Человека сразу видать. Один всегда первый кидается, ищет где потяжелей, у комля. А другой топчется, переминается с ноги на ногу, и остается ему, будто само собой, место у вершинки, где полегче. Почему? Или сроду такие медлительные, или хитрят, полегче выбирают…
Востроглазая Зина, гляжу, почаще других касается бревна, торопит его по лежкам — к воде, к воде. Не боится на себя побольше взять.
Кристина хорошо ворочает, по-мужицки вагой орудует, и ничего, слушаются ее бревна. Да и неудивительно, плечи у нее широкие, круглые, и руки, пожалуй, нашим не уступят, если не помощнее будут. Есть же девки…
Кристине лет двадцать пять, она постарше многих, и лесной работы хватила она досыта, зимой навальщицей — самое тяжелое, что в лесу есть, — бревна грузить на санки. Не у всякого на это силы хватит. А если посчитать, сколько бревен вздынула Кристина на возы, сколько ваг переломала, сколько поту пролила… Никаким орденом не оценить.

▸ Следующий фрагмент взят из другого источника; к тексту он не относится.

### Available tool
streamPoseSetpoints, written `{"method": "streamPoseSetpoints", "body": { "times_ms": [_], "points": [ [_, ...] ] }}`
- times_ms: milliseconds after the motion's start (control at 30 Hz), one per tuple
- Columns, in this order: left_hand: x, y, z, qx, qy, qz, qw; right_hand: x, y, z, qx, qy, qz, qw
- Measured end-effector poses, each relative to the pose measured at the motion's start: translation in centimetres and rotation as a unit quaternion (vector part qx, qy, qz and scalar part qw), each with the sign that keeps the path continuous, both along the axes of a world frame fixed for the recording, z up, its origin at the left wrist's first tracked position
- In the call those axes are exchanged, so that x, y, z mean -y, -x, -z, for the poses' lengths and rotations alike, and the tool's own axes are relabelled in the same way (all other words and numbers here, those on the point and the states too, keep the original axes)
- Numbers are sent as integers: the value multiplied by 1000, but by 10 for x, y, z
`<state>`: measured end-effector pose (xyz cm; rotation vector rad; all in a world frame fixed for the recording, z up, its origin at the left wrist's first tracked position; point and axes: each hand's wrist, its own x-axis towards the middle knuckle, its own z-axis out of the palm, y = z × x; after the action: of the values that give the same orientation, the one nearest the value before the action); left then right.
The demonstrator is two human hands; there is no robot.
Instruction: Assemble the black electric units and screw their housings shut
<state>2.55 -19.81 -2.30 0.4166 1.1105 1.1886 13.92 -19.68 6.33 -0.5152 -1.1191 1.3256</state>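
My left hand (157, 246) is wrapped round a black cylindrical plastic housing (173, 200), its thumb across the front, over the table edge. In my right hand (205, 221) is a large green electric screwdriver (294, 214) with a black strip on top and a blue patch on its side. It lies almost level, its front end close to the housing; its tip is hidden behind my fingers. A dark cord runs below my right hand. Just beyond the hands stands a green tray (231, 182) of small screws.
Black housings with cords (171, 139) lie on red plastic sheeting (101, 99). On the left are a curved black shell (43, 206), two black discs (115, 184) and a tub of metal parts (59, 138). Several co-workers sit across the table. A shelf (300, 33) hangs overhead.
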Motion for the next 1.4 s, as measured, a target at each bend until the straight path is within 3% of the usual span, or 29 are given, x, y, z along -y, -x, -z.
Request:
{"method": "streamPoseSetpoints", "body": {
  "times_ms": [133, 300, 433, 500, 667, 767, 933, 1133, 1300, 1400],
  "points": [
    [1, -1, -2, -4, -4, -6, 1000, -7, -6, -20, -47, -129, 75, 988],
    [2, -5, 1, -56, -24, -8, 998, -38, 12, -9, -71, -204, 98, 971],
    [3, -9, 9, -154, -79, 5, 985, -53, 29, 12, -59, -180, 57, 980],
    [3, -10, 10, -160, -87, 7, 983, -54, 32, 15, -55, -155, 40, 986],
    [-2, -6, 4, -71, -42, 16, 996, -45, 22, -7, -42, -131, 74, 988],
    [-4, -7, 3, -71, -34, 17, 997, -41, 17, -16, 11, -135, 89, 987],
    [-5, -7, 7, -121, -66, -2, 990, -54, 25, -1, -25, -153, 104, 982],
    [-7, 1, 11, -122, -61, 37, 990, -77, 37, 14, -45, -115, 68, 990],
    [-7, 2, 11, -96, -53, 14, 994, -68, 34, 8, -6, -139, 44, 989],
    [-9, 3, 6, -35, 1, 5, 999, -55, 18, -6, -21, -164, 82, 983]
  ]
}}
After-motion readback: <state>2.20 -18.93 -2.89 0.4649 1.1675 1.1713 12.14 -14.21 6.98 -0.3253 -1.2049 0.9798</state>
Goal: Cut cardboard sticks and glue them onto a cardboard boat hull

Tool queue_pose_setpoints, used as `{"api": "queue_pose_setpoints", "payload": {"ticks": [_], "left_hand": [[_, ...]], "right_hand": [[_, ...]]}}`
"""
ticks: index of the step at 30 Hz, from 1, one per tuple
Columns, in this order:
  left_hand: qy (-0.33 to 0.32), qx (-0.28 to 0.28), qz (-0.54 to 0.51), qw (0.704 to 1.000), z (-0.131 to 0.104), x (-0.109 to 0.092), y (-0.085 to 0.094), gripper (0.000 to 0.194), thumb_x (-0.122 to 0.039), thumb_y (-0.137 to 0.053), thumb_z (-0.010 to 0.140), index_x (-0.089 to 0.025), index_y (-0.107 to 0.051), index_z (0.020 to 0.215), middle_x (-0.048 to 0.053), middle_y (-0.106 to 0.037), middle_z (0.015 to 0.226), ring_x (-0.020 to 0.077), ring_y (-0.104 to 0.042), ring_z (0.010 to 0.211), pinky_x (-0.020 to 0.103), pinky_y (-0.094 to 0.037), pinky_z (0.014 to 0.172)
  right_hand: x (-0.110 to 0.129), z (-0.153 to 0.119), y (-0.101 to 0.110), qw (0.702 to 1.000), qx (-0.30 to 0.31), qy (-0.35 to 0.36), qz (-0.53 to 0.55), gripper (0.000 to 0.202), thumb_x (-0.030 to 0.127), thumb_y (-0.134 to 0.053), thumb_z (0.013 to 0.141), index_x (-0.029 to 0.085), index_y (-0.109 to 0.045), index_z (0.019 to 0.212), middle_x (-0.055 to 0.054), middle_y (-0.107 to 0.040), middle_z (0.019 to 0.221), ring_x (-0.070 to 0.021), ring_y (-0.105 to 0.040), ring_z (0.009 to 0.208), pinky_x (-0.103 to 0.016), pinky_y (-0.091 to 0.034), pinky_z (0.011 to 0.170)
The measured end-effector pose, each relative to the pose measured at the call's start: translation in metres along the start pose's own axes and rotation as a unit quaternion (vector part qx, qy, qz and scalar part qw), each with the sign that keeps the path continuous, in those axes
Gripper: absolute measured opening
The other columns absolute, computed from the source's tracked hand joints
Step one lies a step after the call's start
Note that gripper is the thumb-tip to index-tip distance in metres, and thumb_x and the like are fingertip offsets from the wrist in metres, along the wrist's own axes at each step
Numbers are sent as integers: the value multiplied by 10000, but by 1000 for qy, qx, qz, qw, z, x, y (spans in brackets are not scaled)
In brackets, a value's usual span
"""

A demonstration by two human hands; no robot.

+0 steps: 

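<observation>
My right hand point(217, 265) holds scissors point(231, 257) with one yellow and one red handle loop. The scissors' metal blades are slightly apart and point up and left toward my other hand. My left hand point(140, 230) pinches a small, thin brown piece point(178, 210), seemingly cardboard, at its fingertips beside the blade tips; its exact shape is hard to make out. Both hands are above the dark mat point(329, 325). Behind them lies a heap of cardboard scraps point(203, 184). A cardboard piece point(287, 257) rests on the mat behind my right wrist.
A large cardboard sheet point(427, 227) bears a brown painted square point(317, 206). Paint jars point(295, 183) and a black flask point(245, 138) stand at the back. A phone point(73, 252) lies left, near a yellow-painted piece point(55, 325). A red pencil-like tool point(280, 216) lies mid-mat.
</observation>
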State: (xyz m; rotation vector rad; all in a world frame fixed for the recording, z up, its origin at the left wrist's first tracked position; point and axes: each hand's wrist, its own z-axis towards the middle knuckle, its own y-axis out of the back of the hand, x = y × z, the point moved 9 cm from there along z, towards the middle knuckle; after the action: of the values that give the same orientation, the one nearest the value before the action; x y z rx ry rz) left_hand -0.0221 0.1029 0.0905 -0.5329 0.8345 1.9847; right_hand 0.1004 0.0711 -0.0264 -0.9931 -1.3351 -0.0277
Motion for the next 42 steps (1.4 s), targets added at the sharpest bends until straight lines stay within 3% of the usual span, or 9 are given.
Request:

Часа два мы потратили на этот завал, всего два часа, с молодым-то запалом. Если б не мы, пропал бы труд десятков людей и лошадей, и добрый лес обернулся бы простыми дровами либо сгнил без пользы. Не зря придумали нашу бригаду — хвостовую караванку — моль бэж…
— Эй, перекур! Купаться!
Что теперь желаннее, после такой работы да в жаркий июньский день!
Парни давно уже скинули рубахи, а девчата, народ стеснительный, уходят ниже по течению, подальше от наших глаз.
И бултыхнулась моя бригада в воду — чистую, прохладную. Вода смывает и пот, и прилипшую кору, и усталость, и до чего же хорошо! Какой же добрый бог создал тебя, милая наша Сысола, — матушка, поилица-кормилица наша?! Да можно ли жить на свете без такой Сысолы?!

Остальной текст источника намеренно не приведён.